_What you need to do_. If a line in the material below has the string "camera", copy it out.

_Data for this exercise_.
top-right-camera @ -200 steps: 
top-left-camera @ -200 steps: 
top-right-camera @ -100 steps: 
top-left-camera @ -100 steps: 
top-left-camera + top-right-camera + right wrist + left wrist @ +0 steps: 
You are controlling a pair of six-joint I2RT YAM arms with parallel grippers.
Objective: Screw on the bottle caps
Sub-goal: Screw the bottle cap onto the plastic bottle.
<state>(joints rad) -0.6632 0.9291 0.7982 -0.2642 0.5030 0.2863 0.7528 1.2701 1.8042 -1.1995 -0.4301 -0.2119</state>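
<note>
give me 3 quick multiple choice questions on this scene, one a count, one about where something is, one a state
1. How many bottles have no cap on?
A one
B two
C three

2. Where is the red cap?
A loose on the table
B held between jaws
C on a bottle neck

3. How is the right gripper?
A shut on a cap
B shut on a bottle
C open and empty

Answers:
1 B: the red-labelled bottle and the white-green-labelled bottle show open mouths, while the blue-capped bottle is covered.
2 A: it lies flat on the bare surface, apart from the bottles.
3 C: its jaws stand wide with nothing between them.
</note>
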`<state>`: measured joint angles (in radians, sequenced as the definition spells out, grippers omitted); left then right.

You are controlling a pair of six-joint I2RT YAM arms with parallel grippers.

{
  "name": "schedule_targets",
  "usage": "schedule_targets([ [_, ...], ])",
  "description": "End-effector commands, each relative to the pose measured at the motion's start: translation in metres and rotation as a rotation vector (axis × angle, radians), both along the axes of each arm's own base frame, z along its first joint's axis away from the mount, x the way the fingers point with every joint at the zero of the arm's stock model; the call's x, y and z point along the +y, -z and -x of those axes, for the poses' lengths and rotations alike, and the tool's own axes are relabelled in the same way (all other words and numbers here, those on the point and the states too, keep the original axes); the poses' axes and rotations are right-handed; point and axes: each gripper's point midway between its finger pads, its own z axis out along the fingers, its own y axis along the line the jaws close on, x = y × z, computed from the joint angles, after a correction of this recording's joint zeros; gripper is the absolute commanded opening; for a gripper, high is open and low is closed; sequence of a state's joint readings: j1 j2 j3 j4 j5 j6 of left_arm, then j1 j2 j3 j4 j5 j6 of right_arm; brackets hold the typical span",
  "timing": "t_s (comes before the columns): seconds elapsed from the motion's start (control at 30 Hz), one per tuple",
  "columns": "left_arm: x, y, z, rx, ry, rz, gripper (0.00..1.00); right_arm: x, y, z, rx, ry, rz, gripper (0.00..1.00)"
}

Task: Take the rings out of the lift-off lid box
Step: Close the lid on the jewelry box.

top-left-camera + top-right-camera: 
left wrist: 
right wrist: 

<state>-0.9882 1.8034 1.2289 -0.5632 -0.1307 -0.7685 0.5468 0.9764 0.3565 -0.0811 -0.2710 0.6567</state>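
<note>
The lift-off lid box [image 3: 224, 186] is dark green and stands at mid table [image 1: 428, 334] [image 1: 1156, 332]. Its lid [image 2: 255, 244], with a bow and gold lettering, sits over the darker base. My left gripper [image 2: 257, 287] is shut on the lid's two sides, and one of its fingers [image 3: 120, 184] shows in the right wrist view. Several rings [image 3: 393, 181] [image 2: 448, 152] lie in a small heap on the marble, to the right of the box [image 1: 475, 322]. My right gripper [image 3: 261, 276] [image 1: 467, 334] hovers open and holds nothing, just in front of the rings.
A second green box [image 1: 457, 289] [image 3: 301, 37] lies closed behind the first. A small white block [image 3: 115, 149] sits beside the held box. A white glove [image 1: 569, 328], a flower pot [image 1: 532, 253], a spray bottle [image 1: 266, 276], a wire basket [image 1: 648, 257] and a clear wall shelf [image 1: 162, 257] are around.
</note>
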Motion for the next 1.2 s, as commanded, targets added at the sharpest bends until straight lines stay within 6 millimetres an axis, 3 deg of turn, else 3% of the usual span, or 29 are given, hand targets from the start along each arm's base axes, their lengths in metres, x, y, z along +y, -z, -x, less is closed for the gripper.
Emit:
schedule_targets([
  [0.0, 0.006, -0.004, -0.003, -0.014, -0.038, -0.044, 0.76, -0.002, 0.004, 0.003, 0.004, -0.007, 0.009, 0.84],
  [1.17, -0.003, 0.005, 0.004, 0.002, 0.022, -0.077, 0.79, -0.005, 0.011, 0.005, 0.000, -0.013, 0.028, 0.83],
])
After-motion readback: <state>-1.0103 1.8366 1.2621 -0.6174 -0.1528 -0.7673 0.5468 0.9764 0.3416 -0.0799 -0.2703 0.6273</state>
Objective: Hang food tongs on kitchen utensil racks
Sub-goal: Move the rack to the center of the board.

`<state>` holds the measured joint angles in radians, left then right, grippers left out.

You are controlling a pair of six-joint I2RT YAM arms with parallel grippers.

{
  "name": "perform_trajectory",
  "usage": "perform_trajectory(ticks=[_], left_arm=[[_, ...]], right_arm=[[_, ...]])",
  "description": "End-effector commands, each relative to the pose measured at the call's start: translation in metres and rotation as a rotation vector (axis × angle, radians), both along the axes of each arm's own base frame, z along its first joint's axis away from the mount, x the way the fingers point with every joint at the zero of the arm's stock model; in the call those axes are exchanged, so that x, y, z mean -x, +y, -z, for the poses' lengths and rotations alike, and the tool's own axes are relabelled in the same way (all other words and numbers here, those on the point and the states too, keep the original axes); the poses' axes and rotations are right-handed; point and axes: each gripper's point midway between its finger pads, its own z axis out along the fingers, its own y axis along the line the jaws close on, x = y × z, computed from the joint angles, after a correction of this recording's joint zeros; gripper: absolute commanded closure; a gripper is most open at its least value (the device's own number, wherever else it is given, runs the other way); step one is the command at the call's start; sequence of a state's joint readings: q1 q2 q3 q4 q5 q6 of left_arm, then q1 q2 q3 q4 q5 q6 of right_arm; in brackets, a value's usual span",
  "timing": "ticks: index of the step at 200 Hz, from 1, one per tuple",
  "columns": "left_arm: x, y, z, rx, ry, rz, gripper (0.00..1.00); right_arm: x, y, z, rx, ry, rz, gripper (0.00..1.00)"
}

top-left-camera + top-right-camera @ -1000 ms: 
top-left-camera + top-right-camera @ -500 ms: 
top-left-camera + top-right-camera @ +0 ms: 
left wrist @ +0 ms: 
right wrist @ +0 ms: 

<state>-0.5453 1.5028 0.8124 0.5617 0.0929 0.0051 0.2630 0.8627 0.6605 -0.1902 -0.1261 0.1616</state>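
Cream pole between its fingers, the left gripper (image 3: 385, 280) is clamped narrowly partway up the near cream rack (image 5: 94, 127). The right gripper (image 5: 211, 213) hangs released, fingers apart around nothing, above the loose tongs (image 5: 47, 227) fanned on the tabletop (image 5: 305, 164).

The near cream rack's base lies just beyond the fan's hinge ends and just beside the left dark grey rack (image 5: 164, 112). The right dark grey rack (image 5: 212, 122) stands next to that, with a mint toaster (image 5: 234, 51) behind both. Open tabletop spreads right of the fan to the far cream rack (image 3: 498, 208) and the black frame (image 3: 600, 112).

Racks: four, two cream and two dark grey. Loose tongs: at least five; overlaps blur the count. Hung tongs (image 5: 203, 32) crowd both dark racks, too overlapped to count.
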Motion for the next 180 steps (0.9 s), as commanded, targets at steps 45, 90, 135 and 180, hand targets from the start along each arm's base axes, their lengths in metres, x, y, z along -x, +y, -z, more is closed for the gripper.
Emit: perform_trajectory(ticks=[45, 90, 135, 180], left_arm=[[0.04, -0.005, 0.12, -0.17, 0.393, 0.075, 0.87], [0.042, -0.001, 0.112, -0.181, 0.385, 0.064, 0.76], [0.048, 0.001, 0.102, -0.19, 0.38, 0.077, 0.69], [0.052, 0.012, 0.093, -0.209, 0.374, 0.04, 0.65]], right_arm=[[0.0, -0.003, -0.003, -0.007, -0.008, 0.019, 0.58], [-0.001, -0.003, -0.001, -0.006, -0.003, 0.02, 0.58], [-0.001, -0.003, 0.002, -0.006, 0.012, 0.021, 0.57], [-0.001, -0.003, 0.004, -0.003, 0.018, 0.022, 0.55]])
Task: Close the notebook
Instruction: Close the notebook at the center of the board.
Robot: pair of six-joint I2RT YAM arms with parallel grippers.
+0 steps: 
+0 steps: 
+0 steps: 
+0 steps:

_Reply to the exercise_.
top-right-camera @ -200 steps: 
top-left-camera @ -200 steps: 
top-right-camera @ -100 steps: 
top-left-camera @ -100 steps: 
top-left-camera + top-right-camera + right wrist + left wrist @ +0 steps: 
top-left-camera + top-right-camera: 
top-left-camera + top-right-camera @ -1000 ms: 
top-left-camera + top-right-camera @ -500 ms: 
top-left-camera + top-right-camera @ +0 ms: 

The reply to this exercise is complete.